The vehicles could allow researchers to more efficiently study
the mostly unexplored ocean depths, and they could also serve
during clean up or rescue efforts.
“Most fish wag their tails to swim. A stingray's swimming
is much more unique, like a flag in the wind,” says Richard
Bottom, a UB mechanical engineering graduate student participating
in the research.
Bottom and Iman Borazjani, UB assistant professor of mechanical
and aerospace engineering, set out to investigate the form-function
relationship of the stingray — why it looks the way it does
and what it gets from moving the way it does.

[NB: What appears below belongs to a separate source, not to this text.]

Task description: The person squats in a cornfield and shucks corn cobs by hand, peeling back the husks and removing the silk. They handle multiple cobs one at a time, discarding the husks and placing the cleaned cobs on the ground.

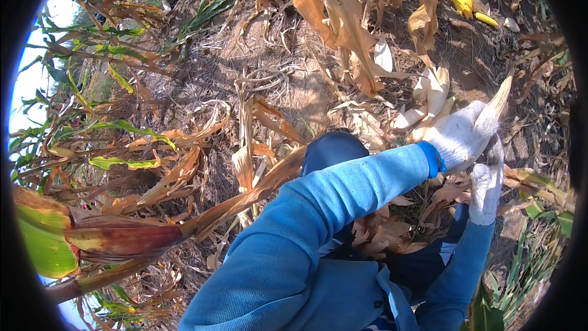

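Note:
In a white knit glove, my left hand [457,135] is closed around a corn ear in its pale dry husk [498,99]. The husk's pointed tip sticks out past my fingers, up and to the right. My right hand [488,188], gloved too, meets it from below. The right fingers are blurred and partly behind the left hand, so their hold on the ear's lower end is hidden. Just left of my left hand, pale empty-looking husks [432,94] lie on the ground.
Bare yellow corn cobs [461,3] lie on the soil at upper right. Dry corn leaves [340,23] hang at the top. A cornstalk with a reddish husked ear [124,238] slants in from the left, close to my left sleeve [294,234]. My knee [335,149] is beneath that arm.

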A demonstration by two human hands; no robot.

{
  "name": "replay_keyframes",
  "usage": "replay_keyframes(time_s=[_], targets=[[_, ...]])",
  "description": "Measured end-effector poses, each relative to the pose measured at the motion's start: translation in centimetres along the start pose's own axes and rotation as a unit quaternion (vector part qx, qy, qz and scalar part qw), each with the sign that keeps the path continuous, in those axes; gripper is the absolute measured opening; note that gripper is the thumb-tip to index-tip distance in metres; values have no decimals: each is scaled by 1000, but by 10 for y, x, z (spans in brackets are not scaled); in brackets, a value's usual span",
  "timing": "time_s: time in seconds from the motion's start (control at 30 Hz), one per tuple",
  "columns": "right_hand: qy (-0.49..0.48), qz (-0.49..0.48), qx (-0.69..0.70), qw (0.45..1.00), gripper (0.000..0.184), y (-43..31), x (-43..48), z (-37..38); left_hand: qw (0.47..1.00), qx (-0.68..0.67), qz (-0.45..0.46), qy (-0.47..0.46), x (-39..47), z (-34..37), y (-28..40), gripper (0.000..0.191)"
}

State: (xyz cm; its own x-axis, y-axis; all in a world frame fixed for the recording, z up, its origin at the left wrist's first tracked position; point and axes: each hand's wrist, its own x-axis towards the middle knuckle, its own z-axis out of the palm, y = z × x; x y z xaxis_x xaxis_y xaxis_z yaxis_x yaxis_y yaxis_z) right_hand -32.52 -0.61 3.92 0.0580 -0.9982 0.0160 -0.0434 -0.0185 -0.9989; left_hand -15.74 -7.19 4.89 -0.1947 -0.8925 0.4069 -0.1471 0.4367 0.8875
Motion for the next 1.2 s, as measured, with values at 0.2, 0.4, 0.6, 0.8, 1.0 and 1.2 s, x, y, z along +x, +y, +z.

They will explain their findings at the 66th Annual Meeting of
the American Physical Society Division of Fluid Dynamics. Their
lecture, “Biofluids: Locomotion III – Flying,” is
at 4:45 p.m. on Sunday, Nov. 24, in Pittsburgh, Pa.
The researchers used computational fluid dynamics, which employs
algorithms to solve problems that involve fluid flows, to map the
flow of water and the vortices around live stingrays.
The study is believed to be the first time the leading-edge
vortex, the vortex at the front of an object in motion, has been
studied in underwater locomotion, says Borazjani. The leading-edge
vortex has been observed in the flight of birds and insects, and is
one of the most important thrust enhancement mechanics in insect
The vortices on the waves of the stingrays’ bodies cause
favorable pressure fields — low pressure on the front and
high pressure on the back — which push the ray forward.
Because movement through air and water are similar, understanding
vortices are critical.
“By looking at nature, we can learn from it and come up
with new designs for cars, planes and submarines,” says
Borazjani. “But we’re not just mimicking nature. We
want to understand the underlying physics for future use in
engineering or central designs.”
Studies have already proven that stingray motion closely
resembles the most optimal swimming gait, says Bottom. Much of this
is due to the stingray’s unique flat and round shape, which
allows them to easily glide through water.
Borazjani and Bottom plan to continue their research and study
the differences in movement among several types of rays.